__Work request__
Every entry must be transcribed exactly as written.

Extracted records
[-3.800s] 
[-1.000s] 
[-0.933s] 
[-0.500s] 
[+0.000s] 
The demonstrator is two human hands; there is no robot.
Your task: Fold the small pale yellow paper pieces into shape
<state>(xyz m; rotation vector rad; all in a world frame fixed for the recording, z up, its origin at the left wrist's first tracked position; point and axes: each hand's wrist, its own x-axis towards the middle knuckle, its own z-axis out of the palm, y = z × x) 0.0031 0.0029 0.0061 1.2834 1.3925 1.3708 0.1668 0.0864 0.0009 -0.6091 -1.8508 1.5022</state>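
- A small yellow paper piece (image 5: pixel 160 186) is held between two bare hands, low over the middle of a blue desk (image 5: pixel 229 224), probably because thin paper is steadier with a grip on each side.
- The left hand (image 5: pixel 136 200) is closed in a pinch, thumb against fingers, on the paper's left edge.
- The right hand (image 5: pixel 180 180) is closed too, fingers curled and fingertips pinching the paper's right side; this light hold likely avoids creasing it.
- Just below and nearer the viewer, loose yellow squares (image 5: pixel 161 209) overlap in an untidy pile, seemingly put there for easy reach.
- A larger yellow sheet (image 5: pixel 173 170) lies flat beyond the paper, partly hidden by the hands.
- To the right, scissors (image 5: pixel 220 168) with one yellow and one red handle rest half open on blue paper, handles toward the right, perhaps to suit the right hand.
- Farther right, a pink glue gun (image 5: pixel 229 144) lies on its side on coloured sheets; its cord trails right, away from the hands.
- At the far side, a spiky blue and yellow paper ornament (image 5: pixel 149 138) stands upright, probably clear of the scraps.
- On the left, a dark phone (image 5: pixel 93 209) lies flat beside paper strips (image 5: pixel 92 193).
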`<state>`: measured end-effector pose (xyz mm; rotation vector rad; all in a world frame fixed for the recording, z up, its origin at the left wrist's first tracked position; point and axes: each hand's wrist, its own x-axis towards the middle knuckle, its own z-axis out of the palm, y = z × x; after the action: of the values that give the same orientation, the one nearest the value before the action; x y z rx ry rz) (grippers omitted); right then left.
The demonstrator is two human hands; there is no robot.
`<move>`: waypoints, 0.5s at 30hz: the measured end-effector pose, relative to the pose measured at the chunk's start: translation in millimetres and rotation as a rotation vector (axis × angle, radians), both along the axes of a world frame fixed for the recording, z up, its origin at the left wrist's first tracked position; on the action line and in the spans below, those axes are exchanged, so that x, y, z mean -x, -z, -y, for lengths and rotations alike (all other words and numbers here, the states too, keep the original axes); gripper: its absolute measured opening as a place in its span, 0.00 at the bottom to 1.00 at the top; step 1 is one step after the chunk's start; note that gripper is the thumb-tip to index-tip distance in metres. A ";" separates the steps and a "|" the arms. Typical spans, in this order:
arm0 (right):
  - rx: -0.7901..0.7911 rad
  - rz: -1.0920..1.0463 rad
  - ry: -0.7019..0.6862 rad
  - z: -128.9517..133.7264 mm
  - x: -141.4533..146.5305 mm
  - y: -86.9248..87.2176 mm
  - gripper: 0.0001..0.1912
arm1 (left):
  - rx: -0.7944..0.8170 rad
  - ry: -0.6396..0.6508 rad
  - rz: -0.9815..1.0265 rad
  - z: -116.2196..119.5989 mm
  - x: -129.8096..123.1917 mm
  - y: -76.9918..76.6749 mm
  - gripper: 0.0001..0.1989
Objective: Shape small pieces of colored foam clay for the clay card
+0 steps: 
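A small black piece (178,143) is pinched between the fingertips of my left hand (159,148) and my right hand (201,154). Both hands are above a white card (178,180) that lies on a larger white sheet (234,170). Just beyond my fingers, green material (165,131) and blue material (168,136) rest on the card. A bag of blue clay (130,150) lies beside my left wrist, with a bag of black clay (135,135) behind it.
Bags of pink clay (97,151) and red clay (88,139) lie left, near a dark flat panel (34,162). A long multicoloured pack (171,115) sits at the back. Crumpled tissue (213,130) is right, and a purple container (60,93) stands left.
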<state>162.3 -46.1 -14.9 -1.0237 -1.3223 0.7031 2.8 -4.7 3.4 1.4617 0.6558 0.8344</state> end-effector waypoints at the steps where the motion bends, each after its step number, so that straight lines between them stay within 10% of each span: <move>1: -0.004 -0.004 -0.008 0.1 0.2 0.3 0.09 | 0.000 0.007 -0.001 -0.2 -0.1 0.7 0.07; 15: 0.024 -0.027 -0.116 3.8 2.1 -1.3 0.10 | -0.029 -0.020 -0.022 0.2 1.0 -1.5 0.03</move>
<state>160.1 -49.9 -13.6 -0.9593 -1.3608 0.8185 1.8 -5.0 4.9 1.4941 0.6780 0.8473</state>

__Answer to this exercise__
[-3.800s] 
[-1.000s] 
[-0.933s] 
[-0.500s] 
[+0.000s] 
The demonstrator is two human hands; there is no robot.
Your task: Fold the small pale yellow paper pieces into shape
<state>(xyz m; rotation vector rad; all in a world frame fixed for the recording, z up, its origin at the left wrist's first tracked position; point and axes: each hand's wrist, its own x-axis towards the middle knuckle, its own z-axis out of the palm, y = z × x) 0.0031 0.0029 0.0061 1.2834 1.3925 1.3708 0.1668 0.0864 0.0009 -0.6091 -1.8508 1.5022</state>
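- A small yellow paper piece (image 5: pixel 160 186) is held between two bare hands, low over the middle of a blue desk (image 5: pixel 229 224), probably because thin paper is steadier with a grip on each side.
- The left hand (image 5: pixel 136 200) is closed in a pinch, thumb against fingers, on the paper's left edge.
- The right hand (image 5: pixel 180 180) is closed too, fingers curled and fingertips pinching the paper's right side; this light hold likely avoids creasing it.
- Just below and nearer the viewer, loose yellow squares (image 5: pixel 161 209) overlap in an untidy pile, seemingly put there for easy reach.
- A larger yellow sheet (image 5: pixel 173 170) lies flat beyond the paper, partly hidden by the hands.
- To the right, scissors (image 5: pixel 220 168) with one yellow and one red handle rest half open on blue paper, handles toward the right, perhaps to suit the right hand.
- Farther right, a pink glue gun (image 5: pixel 229 144) lies on its side on coloured sheets; its cord trails right, away from the hands.
- At the far side, a spiky blue and yellow paper ornament (image 5: pixel 149 138) stands upright, probably clear of the scraps.
- On the left, a dark phone (image 5: pixel 93 209) lies flat beside paper strips (image 5: pixel 92 193).
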`<state>`: measured end-effector pose (xyz mm; rotation vector rad; all in a world frame fixed for the recording, z up, its origin at the left wrist's first tracked position; point and axes: each hand's wrist, its own x-axis towards the middle knuckle, its own z-axis out of the palm, y = z × x; after the action: of the values that give the same orientation, the one nearest the value before the action; x y z rx ry rz) (grippers omitted); right then left.
The demonstrator is two human hands; there is no robot.
`<move>`: waypoints, 0.5s at 30hz: the measured end-effector pose, relative to the pose measured at the chunk's start: translation in millimetres and rotation as a rotation vector (axis × angle, radians), both along the axes of a world frame fixed for the recording, z up, its origin at the left wrist's first tracked position; on the action line and in the spans below, those axes are exchanged, so that x, y, z mean -x, -z, -y, for lengths and rotations alike (all other words and numbers here, the states too, keep the original axes); gripper: its absolute measured opening as a place in its span, 0.00 at the bottom to 1.00 at the top; step 1 is one step after the chunk's start; note that gripper is the thumb-tip to index-tip distance in metres. A ";" separates the steps and a "|" the arms. Typical spans, in this order:
arm0 (right):
  - rx: -0.7901..0.7911 rad
  - rz: -1.0920..1.0463 rad
  - ry: -0.7019..0.6862 rad
  - z: -128.9517..133.7264 mm
  - x: -141.4533..146.5305 mm
  - y: -86.9248..87.2176 mm
  - gripper: 0.0001..0.1912
arm1 (left):
  - rx: -0.7944..0.8170 rad
  - ry: -0.6396..0.6508 rad
  - rz: -0.9815..1.0265 rad
  - z: -116.2196..119.5989 mm
  - x: -129.8096..123.1917 mm
  - y: -76.9918..76.6749 mm
  - gripper: 0.0001..0.1989
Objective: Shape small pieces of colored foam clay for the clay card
+0 steps: 
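A small black piece (178,143) is pinched between the fingertips of my left hand (159,148) and my right hand (201,154). Both hands are above a white card (178,180) that lies on a larger white sheet (234,170). Just beyond my fingers, green material (165,131) and blue material (168,136) rest on the card. A bag of blue clay (130,150) lies beside my left wrist, with a bag of black clay (135,135) behind it.
Bags of pink clay (97,151) and red clay (88,139) lie left, near a dark flat panel (34,162). A long multicoloured pack (171,115) sits at the back. Crumpled tissue (213,130) is right, and a purple container (60,93) stands left.
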<state>162.3 -46.1 -14.9 -1.0237 -1.3223 0.7031 2.8 -4.7 3.4 1.4617 0.6558 0.8344</state> end-effector waypoints at the steps where the motion bends, each after its step number, so that straight lines between them stay within 10% of each span: <move>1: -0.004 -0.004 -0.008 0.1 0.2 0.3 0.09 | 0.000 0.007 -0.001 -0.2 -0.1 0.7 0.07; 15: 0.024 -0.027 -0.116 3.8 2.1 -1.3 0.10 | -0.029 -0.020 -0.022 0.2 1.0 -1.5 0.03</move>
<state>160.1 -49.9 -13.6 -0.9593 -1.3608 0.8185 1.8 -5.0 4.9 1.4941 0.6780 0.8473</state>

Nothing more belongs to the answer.